It was only a short while ago when a visit to the doctor was a face-to-face conversation. The doctor would ask questions. He was interested in what I said. He listened to my responses and we discussed what to do. It was a positive interaction.
In the last year or two, there’s been a shift. Much of my time with doctors has been spent watching them type. In one case, the doctor tapped away on his laptop, occasionally looking up to ask questions before returning to the main focus of his attention: his computer. In another case, the doctor intermittently tapped on an iPad while we spoke. In a third instance, the doctor had a conversation with me and then apologized that he would be spending the next half of our session typing up the results of our conversation. All this typing was required, he said, if he was ever going to be reimbursed for his services. It was getting in the way of being a doctor.
Surely, I said, computerized medical records generate benefits. They are easily retrievable. They can be transferred from one practice to another and accessible to the many different service providers—hospitals, laboratories, specialists, radiology and so on—that might be involved in any one patient.

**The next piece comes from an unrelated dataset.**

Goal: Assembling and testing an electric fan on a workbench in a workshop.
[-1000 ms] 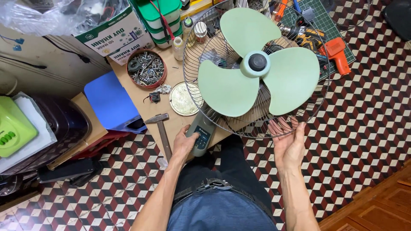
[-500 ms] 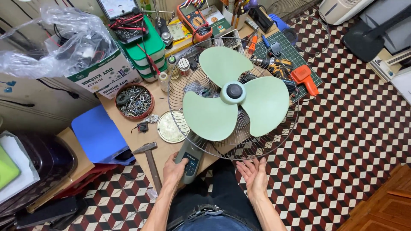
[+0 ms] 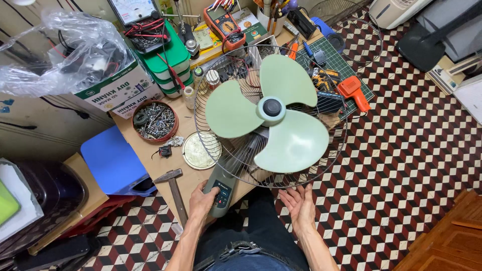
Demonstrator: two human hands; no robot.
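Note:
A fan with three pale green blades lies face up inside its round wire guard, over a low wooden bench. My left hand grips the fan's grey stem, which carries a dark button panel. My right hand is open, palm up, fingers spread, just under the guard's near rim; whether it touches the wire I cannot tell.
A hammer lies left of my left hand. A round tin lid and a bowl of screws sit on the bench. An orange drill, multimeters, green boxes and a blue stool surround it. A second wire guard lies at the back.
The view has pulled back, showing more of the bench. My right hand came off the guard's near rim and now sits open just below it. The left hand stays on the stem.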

“In theory, perhaps,” he replied. “But in practice, it’s a horrible and costly bureaucracy that is being imposed on doctors. I spend less time with patients, and more time filling out multiple boxes on forms that don’t fit the way I work. Often I am filling out the same information over and over again. A lot of it is checking boxes, rather than understanding what this patient really needs.”
What about retrieving information? Isn’t that easier?

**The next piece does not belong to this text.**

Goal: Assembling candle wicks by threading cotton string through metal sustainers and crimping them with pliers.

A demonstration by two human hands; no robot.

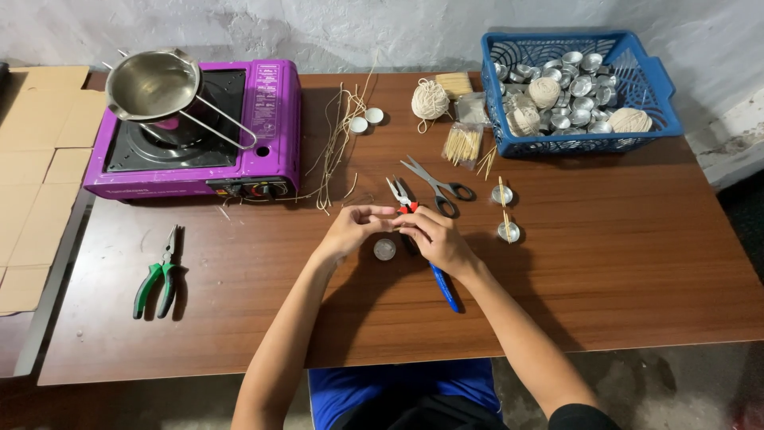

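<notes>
Lying at the far left of the brown wooden bench [605,279] are green-handled pliers [161,275], well apart from the hands. Behind them sits a purple portable gas stove [270,119] carrying a steel pouring pot with a long wire handle [155,84]. Loose pale wick strands [338,143] trail down the bench to the right of the stove, with two small white discs [366,119] beside them.

The left hand [354,227] hovers above the middle of the bench, its fingertips pinched together against those of the right hand; what the grip holds is too small to tell. Just below and between the hands, a small round metal cup [384,249] rests on the bench. The right hand [438,239] is closed in a pinch over red-handled small pliers [402,197], and a blue pen-like stick [444,287] lies under its wrist.

Right of the hands lie black-handled scissors [436,185], then two more metal cups with wooden sticks across them [504,213]. Farther back sit a ball of cream twine [430,99] and a bundle of wooden sticks [461,145]. A blue plastic basket [660,87] at the far right holds many metal cups and twine balls.
</notes>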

“Again, in theory, retrieval should be easy and quick,” he said, “But you can’t flip through these records the way you do with a paper file and easily find what you want. The other day, for instance, I inherited a new patient along with her electronic records. Her previous care-givers had checked forty-five boxes of problems. There’s no way that I can deal with a patient with forty-five problems. She and I talked for some time and eventually we figured out that she had six real health problems: then we could begin to discuss what to do. And then I had to input that discussion into the computer. The electronic record didn’t save time. It made everything take longer.”
But at least now you can get the records electronically?
“Sometimes,” he said. “But each network has its own system and often the systems are incompatible. The systems don’t talk to each other. So transferring records from one system to another becomes another nightmare.”
But why do you type while the patient is there?
“Filling out these forms and checking all the boxes takes me a lot of time,” he said, “If I don’t do it now, I will spend half the night trying to remember the discussion and typing up the results of the day’s visits. The outcome is that I have less time to spend with patients. Instead of making the system better, it’s making everything more costly.”
What we are seeing here is the implementation of Obamacare—the Affordable Care Act—which has provided reimbursement incentives and an electronic medical records deadline for those who adopt electronic medical records (EMR). However, for those who don’t meet the electronic medical records deadline for implementation, the government has laid out a series of penalties. The message to doctors is clear: implement electronic records or pay a price.
“The government already is wasting billions on the medical EMR,” my doctor told me. “They are committed to giving each health care system $17,000 per doctor who is successfully using electronic medical records to help them cover their software investment. This money goes to the health care system and not the docs. So it’s basically a very lucrative pass through to the software people for generating an inadequate and burdensome system.”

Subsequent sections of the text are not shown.